The night pulsed.
A wind rose around her. It tore at her with cold, insubstantial claws. Whatever lay beyond the horizon must be alive in some sense. She could feel it beating slowly, like a gigantic heart with each pulse so slow that minutes separated it from the last. And it wanted her. Sam struggled like a starling caught in a hurricane, thrashing helplessly and fighting for the ground, but carried helplessly along.
She was swept far past the town, dark trees tumbling below her, mixing in her vision with dark clouds above. The thing was dragging her along more quickly now, thrusting her toward its unseen maw, and Sam cried aloud in frustration. She yearned to leave the sky, the wind, for the dark, comforting earth.
The sky filled with tentacles, and they closed about her, choking off her air.
Then one of her feet brushed the ground, ever so slightly, and she woke up.
Keith had returned. Sam had wandered outside (the wind was up and glittery, and she wore her nucleopore) and around the back of the infirmary, and there he was. He and Bob were standing talking in front of an old Fiat dealership that Esterhaszy had converted to a holding pen for the camp’s mules.
Esterhaszy was showing Keith the cannulae he’d implanted in several of the mules’ throats. They were of tissue-inert plastic with teflon valves, and the incisions were almost perfectly healed. Sam watched the dwarf bleed off a pint of blood from Priscilla, letting it drain into a glass jar.
“Let’s see the oxylate,” Esterhaszy said. Among the row of saddlebags waiting to be loaded were two aluminium suitcases with Southern Manufacturing and Biotech logos on their fronts. Keith opened one, and Sam was dazzled by a tightly organized array of glass ampules and gleaming surgical tools. He removed a small pill from a chromed half-liter bottle, and Esterhaszy dropped the anticoagulant into the jar of blood. He shook the jar until the blood foamed and the pill was dissolved. “We’ll see how long this keeps the blood,” he said.
Still full of her dreamtime vision, Sam found it hard to respond when Keith looked up and said, “Well, there! Up and about, I see.” She simply ducked her head and smiled.
The man was still beautiful, with golden hair and trim flanks, and eyes that were deep and full of sad wisdom. Sam hated herself for being unable to answer when he said, “We’ll be starting off today, to take you to your father. How do you like that?” He waited a second, then ruffled her hair cheerily.
The problem was that her dream would not entirely go away. She could still feel the distant presence of the Meltdown reactors, tugging weakly at her. She could still feel their slow, ponderous heartbeat.
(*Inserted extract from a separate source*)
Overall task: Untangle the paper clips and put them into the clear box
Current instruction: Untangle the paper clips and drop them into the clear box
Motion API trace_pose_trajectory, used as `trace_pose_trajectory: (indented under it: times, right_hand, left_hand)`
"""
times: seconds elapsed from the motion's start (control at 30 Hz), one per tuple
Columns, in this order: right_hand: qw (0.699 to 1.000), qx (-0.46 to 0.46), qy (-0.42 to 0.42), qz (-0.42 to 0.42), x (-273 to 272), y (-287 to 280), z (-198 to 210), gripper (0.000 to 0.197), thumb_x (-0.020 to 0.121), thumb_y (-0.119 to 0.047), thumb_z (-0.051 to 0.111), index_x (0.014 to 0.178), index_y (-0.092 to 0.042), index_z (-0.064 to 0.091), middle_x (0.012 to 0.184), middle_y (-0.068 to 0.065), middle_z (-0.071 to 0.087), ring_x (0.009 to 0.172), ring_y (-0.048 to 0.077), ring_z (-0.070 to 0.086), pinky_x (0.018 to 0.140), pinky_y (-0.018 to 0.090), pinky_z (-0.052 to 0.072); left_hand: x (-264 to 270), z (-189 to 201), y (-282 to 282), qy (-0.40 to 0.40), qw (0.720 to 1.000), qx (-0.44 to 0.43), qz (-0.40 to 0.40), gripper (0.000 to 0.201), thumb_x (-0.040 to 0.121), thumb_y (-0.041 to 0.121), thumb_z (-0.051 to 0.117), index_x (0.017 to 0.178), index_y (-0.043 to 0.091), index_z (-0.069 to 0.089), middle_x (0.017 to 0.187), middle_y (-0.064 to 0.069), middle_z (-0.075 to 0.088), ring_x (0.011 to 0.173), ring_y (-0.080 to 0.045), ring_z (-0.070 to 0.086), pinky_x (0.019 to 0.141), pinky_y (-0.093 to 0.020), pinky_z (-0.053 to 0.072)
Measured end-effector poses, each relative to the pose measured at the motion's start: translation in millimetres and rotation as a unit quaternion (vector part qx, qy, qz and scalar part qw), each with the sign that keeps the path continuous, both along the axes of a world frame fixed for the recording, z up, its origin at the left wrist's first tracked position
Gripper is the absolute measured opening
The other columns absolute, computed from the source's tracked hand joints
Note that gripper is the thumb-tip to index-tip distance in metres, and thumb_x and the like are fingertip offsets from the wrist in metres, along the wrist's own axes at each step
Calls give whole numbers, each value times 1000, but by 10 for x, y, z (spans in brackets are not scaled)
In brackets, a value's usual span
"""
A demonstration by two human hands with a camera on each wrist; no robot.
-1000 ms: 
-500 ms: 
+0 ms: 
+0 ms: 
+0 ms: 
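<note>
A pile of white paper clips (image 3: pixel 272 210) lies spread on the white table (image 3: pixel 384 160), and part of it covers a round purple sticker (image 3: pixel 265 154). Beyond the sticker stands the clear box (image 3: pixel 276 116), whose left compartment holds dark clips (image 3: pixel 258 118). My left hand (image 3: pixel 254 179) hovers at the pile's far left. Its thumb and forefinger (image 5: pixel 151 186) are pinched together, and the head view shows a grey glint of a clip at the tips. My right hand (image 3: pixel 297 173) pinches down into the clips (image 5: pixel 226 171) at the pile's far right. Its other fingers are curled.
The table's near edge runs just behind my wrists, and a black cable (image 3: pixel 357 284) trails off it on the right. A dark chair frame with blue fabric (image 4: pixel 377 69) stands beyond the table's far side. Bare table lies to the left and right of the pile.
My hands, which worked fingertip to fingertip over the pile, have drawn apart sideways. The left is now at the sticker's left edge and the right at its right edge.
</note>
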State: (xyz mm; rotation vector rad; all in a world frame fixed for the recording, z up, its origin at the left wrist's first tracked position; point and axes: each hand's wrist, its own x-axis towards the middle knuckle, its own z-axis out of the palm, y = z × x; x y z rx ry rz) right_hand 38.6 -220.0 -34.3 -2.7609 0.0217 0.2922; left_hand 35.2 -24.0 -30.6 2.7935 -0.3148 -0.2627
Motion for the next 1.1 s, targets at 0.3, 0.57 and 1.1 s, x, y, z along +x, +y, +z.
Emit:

Already, Esterhaszy was packing away medical supplies in one set of rough sewn saddlebags. “Made ’em out of a dead mule,” he said proudly. “Skinned and tanned it myself.” He laughed. “Alive or dead, these critters are going to carry freight.”
It was then that the first shot was fired.
The shot was loud and it frightened the mules. They bucked and reared, and Keith almost lost his teeth to one when he plunged in to help Esterhaszy control them. Sam darted forward, and then back as she realized that she had not the slightest idea of what to do.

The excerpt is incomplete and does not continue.